The guests were craning their necks to follow every detail of the fascinating drama that was being enacted before them.

“God, what a swordsman!” muttered one.

“Never was such swordplay seen since the day the first sword was drawn from the first scabbard!” replied Roger de Leybourn. “Is it not marvellous!”

Slowly but surely was Norman of Torn cutting Peter of Colfax to pieces; little by little, and with such fiendish care that, except for loss of blood, the man was in no way crippled; nor did the outlaw touch his victim’s face with his gleaming sword. That he was saving for the fulfillment of his design.

And Peter of Colfax, cornered and fighting for his life, was no marrowless antagonist, even against the Devil of Torn. Furiously he fought; in the extremity of his fear, rushing upon his executioner with frenzied agony.
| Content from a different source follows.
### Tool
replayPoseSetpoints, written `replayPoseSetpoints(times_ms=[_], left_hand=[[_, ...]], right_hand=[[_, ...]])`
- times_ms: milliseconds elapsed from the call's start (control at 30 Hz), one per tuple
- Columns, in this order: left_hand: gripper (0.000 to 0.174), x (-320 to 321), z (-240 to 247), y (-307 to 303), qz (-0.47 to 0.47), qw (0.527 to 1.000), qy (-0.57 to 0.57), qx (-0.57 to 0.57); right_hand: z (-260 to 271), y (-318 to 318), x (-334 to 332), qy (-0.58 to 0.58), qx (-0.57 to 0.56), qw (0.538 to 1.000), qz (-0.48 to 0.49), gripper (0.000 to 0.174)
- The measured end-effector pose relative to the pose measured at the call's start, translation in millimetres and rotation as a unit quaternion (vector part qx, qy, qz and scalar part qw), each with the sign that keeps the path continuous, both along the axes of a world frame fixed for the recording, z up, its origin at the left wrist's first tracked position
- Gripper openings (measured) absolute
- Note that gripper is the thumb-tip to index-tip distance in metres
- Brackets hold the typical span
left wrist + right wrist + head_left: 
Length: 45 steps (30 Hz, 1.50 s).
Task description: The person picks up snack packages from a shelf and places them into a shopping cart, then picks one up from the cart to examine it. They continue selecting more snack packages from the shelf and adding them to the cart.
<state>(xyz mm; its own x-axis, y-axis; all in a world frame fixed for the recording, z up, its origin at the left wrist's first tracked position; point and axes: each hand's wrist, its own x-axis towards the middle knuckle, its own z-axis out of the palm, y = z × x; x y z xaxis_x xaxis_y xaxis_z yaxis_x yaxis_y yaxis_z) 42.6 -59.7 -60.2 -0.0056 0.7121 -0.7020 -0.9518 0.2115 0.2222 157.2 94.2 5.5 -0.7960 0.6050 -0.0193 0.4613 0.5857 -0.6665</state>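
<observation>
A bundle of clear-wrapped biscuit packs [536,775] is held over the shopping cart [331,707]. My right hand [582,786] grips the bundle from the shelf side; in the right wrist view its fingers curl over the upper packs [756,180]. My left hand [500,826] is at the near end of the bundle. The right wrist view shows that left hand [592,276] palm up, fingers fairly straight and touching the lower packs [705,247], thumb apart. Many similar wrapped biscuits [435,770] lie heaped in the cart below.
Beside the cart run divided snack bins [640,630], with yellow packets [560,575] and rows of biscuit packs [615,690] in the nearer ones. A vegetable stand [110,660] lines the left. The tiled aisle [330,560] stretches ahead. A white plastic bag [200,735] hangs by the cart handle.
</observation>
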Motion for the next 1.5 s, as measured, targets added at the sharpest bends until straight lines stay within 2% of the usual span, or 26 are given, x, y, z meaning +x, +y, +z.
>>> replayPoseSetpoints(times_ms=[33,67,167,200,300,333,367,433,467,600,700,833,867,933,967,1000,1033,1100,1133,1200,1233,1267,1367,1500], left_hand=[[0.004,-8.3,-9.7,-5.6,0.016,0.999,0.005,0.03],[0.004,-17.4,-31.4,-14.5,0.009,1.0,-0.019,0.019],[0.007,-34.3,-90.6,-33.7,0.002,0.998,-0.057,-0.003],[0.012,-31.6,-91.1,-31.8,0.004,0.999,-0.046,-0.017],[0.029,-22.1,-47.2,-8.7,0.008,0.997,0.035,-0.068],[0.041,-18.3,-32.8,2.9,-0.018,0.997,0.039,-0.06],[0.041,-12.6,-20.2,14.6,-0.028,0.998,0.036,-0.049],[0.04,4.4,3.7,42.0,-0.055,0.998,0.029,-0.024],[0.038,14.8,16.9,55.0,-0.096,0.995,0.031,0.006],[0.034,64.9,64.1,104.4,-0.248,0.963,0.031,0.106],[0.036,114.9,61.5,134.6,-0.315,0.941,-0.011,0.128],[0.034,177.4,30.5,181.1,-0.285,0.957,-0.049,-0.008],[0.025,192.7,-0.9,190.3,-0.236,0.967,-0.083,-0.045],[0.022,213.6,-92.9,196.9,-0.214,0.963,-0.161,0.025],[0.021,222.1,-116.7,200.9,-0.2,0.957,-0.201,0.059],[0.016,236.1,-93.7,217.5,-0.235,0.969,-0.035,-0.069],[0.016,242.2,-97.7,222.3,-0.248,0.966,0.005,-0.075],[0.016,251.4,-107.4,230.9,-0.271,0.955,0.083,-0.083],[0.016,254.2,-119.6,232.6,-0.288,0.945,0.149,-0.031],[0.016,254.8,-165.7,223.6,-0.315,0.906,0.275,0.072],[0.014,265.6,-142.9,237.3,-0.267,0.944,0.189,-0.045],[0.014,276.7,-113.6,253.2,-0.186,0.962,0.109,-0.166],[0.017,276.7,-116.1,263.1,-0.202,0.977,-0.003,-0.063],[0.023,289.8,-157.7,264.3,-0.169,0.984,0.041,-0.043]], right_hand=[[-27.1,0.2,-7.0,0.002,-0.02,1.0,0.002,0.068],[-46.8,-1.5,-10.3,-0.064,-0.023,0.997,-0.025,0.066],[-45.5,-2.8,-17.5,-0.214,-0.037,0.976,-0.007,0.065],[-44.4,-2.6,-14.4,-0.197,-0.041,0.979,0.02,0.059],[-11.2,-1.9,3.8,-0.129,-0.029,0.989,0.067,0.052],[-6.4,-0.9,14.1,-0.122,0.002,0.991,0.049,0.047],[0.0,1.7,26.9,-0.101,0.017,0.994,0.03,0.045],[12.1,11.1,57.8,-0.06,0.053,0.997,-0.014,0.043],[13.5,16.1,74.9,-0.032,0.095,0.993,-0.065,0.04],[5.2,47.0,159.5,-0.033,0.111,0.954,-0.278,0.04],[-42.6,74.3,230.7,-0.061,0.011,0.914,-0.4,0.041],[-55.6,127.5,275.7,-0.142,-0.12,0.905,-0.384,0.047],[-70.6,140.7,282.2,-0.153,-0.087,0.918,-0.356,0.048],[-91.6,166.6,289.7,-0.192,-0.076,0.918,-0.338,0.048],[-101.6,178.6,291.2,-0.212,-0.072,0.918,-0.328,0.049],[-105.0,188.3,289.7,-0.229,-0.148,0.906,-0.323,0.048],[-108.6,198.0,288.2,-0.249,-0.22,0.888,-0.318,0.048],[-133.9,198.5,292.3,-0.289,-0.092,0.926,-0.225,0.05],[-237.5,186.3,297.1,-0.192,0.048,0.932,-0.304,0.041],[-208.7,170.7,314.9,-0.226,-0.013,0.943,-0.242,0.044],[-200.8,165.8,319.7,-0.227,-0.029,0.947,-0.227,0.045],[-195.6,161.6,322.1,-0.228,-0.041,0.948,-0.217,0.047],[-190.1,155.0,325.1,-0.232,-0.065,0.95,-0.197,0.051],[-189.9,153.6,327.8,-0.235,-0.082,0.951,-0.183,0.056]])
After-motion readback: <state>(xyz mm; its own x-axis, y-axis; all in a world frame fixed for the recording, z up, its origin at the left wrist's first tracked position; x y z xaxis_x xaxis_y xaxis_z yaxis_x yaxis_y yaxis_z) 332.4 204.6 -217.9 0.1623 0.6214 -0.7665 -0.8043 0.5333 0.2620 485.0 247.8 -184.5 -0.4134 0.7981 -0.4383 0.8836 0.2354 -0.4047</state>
Great beads of cold sweat stood upon his livid brow.

And then the gleaming point of Norman of Torn flashed, lightning-like, in his victim’s face, and above the right eye of Peter of Colfax was a thin vertical cut from which the red blood had barely started to ooze ere another swift move of that master sword hand placed a fellow to parallel the first.

Five times did the razor point touch the forehead of Peter of Colfax, until the watchers saw there, upon the brow of the doomed man, the seal of death, in letters of blood—NT.

It was the end. Peter of Colfax, cut to ribbons yet fighting like the maniac he had become, was as good as dead, for the mark of the Outlaw of Torn was upon his brow. Now, shrieking and gibbering through his frothy lips, his yellow fangs bared in a mad and horrid grin, he rushed full upon Norman of Torn. There was a flash of the great sword as the outlaw swung it to the full of his mighty strength through an arc that passed above the shoulders of Peter of Colfax, and the grinning head rolled upon the floor, while the loathsome carcass, that had been a baron of England, sunk in a disheveled heap among the rushes of the great hall of the castle of Leybourn.

A little shudder passed through the wide-eyed guests. Some one broke into hysterical laughter, a woman sobbed, and then Norman of Torn, wiping his blade upon the rushes of the floor as he had done upon another occasion in that same hall, spoke quietly to the master of Leybourn.

“I would borrow yon golden platter, My Lord. It shall be returned, or a mightier one in its stead.”